Kaspersky Lab: Minecraft is still a big malware target

In its latest report, Kaspersky Lab has illuminated the cyber threats lurking in the shadows, preying upon the enthusiasts of computer gaming—a realm particularly alluring to fraudsters who employ various deceitful stratagems. Moreover, distinguishing between beneficial modifications and viruses in certain games is challenging, as both types of files are disseminated through dubious forums with links to publicly accessible hosting services.

However, cyber fraud is not always synonymous with the deployment of viruses. The study presents a plethora of instances of phishing websites designed to purloin gaming accounts and abscond with in-game currency or valuable items. The researchers have also compiled statistics detailing which games are most targeted by cybercriminals. Notably, Minecraft leads by a significant margin, followed by Roblox and CS:GO.

The investigation spanned cyberattacks associated with over ten popular games, gathering statistics from July 2022 through July 2023. During this period, over four million cyberattack attempts with a ‘gaming’ theme were detected. A significant majority of PC viruses were linked to Minecraft, accounting for over 70% of malware, while the gaming platform Roblox accounted for just over 20%, followed by Counter-Strike: Global Offensive with 4.78% and PlayerUnknown’s Battlegrounds at 2.85%.

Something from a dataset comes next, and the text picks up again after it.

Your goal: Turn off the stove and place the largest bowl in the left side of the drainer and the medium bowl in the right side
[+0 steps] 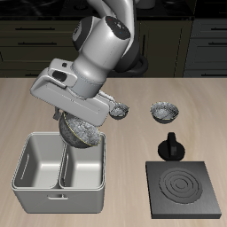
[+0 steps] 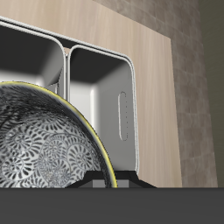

On mobile devices, the prevalence of viruses masquerading as mods and other features for Minecraft was even higher, at over 90%. PUBG ranked second with 5.09%, followed by Roblox with 3.33%. Thus, Minecraft players face the highest risk of downloading viruses from the Internet. Games such as Hogwarts Legacy and League of Legends also carry certain risks.

Beyond mods and cheats for popular games, the internet is awash with sites offering free game downloads, where the likelihood of inadvertently acquiring malware instead of the game is also exceedingly high. Regardless of the type of data targeted, the majority of cases first involve downloading a loader, which could potentially deliver any malicious payload to the victim’s computer. It is safe to assert that an attempt will be made to steal any data that falls within reach.

Another prevalent form of fraud involves phishing sites that aim to steal a user’s account for a specific game or from a gaming platform. The fraudsters then pilfer in-game currency or items to sell them. They concoct various pretexts to solicit login credentials: it could be a bogus giveaway of in-game bonuses, gift cards, or early access to a sought-after game, such as the recently released Counter-Strike 2. On mobile devices, phishing sites may mimic the game’s interface, with the ultimate goal of not only stealing gaming accounts but also the victim’s social media accounts. Some websites sell games at half price, transactions which may culminate in the theft of all the funds from the card.

Kaspersky Lab’s advice is straightforward: whenever possible, purchase and download games from official stores or well-known distribution platforms. Avoid downloading pirated programs. Remember that games like Minecraft and Roblox are often targeted by attacks, partly because they are popular among children. For them, it is essential to create a safe environment to block suspicious files and web pages.